Adaptive and maladaptive genetic diversity in small populations; insights from the Brook Charr (Salvelinus fontinalis) case study

Abstract

Investigating the relative importance of neutral versus selective processes governing the accumulation of genetic variants is a key goal in evolutionary biology. This is particularly true in the context of small populations, where genetic drift can counteract the effect of selection. In this study, we investigated the accumulation of putatively beneficial and harmful variations using 7,950 high-quality filtered SNPs among 36 lacustrine, seven riverine and seven anadromous Brook Charr (Salvelinus fontinalis) populations (n = 1,193) from Québec, Canada. Using the Provean algorithm, we observed an accumulation of deleterious mutations that tend to be more prevalent in isolated lacustrine and riverine populations than the more connected anadromous populations.

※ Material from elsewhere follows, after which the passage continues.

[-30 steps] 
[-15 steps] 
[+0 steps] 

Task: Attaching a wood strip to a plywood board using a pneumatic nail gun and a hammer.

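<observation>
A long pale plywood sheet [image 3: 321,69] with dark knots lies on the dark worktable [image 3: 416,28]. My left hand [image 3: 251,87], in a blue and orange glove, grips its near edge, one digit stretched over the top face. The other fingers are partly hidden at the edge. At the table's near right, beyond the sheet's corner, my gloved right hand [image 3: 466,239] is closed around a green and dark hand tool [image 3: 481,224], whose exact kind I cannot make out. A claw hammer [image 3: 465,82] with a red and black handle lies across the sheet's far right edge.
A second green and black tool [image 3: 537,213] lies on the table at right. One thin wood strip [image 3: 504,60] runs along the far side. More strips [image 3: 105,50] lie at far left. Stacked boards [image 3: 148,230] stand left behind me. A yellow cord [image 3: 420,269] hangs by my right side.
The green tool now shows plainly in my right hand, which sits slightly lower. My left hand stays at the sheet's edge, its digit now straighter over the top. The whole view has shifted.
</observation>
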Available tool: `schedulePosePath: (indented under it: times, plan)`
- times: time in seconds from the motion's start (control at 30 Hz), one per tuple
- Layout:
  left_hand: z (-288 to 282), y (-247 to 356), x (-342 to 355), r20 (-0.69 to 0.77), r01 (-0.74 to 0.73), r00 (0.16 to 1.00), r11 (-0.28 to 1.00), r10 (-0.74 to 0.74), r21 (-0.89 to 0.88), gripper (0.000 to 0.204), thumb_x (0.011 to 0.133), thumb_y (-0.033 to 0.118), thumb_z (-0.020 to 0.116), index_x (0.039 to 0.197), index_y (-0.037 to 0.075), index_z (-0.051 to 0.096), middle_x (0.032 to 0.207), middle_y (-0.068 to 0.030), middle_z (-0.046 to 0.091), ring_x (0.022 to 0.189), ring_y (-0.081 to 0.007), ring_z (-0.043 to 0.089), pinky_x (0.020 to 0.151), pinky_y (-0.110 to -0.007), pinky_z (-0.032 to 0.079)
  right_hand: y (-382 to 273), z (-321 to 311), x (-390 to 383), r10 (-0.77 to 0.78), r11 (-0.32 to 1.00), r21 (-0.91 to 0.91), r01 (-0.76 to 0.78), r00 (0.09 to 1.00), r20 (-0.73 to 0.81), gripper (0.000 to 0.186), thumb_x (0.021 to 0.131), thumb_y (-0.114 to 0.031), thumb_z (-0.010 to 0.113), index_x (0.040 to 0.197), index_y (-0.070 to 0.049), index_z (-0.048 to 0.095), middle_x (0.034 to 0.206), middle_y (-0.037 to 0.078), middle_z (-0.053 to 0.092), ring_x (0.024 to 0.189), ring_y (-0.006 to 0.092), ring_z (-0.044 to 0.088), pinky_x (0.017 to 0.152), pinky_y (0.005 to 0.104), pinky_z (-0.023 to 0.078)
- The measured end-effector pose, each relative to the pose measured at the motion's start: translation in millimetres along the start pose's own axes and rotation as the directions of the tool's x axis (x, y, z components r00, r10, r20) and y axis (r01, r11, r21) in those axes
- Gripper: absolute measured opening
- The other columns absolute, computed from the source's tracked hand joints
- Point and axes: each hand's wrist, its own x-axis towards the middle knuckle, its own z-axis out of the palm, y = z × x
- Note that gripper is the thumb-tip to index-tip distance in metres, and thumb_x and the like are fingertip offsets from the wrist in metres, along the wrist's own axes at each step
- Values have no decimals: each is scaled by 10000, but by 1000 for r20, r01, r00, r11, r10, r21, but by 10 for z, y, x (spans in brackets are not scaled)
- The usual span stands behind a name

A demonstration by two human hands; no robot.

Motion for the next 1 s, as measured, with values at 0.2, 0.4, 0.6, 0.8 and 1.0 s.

In addition, the absence of correlation between the occurrence of putative beneficial nor deleterious mutations and local recombination rate supports the hypothesis that genetic drift might be the main driver of the accumulation of such variants. Despite the effect of pronounced genetic drift and limited gene flow in non-anadromous populations, several loci representing biological functions of potential adaptive significance were associated with environmental variables, and particularly with temperature. We also identified genomic regions associated with anadromy. We also observed an overrepresentation of transposable elements associated with variation in environmental variables, thus supporting the importance of transposable elements in adaptation.